PROMPT: Once the line containing "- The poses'" is found in the entries below, restate it and each following line word for word, stopping after the line containing "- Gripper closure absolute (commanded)".
**** INFORMATION ****
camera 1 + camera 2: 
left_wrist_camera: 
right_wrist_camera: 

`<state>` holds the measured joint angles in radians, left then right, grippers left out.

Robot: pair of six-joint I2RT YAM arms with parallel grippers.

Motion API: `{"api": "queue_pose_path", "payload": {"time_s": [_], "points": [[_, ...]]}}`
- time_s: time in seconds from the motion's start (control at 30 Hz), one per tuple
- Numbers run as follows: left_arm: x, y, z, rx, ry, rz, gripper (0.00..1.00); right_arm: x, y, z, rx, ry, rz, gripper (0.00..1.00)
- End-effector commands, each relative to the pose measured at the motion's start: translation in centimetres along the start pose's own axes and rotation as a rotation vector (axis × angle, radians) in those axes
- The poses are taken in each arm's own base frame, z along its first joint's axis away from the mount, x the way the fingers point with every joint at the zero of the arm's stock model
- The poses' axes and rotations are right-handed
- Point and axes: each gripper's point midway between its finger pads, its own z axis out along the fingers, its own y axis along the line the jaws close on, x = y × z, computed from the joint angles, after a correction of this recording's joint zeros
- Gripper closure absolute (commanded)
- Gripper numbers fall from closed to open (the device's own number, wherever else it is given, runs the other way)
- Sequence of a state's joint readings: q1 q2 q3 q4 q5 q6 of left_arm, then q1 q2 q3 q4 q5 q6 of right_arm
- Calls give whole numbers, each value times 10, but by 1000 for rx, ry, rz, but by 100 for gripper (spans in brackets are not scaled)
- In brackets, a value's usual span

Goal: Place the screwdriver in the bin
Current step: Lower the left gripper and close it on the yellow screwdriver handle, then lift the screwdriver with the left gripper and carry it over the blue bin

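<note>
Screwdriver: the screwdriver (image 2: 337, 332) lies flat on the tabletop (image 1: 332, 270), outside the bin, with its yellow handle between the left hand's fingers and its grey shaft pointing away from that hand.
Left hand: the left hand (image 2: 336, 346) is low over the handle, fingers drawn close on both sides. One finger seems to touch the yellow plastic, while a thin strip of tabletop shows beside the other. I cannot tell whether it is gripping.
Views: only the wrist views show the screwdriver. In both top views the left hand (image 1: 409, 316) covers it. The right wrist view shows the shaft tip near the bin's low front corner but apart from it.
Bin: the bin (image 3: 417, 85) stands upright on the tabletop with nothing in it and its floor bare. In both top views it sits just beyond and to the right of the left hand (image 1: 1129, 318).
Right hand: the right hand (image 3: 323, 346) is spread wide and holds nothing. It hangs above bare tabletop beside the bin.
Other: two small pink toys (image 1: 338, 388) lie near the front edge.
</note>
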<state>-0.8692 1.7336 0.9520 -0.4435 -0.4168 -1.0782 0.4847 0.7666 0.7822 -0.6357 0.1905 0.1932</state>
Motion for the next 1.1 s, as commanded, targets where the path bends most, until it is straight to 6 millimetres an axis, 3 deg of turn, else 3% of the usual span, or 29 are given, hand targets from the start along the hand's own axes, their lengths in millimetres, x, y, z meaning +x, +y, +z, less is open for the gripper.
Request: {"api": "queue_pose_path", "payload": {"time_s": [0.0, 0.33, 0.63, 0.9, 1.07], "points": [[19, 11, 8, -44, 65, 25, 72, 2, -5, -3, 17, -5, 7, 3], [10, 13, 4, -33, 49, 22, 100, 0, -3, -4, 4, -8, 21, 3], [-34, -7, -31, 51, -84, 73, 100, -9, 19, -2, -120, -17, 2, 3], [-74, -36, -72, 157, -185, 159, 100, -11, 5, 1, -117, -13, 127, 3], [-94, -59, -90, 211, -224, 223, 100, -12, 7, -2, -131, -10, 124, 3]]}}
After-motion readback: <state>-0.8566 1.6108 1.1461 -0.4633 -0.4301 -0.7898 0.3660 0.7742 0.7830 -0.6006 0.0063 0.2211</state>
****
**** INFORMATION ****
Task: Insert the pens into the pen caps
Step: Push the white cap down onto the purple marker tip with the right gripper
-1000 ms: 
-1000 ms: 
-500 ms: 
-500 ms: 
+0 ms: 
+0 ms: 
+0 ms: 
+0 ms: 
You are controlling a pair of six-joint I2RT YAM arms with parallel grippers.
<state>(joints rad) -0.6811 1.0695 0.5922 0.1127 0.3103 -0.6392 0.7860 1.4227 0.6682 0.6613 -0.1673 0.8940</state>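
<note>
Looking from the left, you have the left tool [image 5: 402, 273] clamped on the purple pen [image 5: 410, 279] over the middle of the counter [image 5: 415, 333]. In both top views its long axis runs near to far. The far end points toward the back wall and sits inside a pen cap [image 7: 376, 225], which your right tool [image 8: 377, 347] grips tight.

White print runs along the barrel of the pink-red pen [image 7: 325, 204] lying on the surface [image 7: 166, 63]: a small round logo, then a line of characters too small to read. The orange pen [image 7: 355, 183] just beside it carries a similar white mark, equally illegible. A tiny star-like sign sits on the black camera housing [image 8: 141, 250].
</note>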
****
WORKED SOLUTION:
- The poses' axes and rotations are right-handed
- Point and axes: each gripper's point midway between its finger pads, its own z axis out along the fingers, its own y axis along the line the jaws close on, x = y × z, computed from the joint angles, after a correction of this recording's joint zeros
- Gripper closure absolute (commanded)

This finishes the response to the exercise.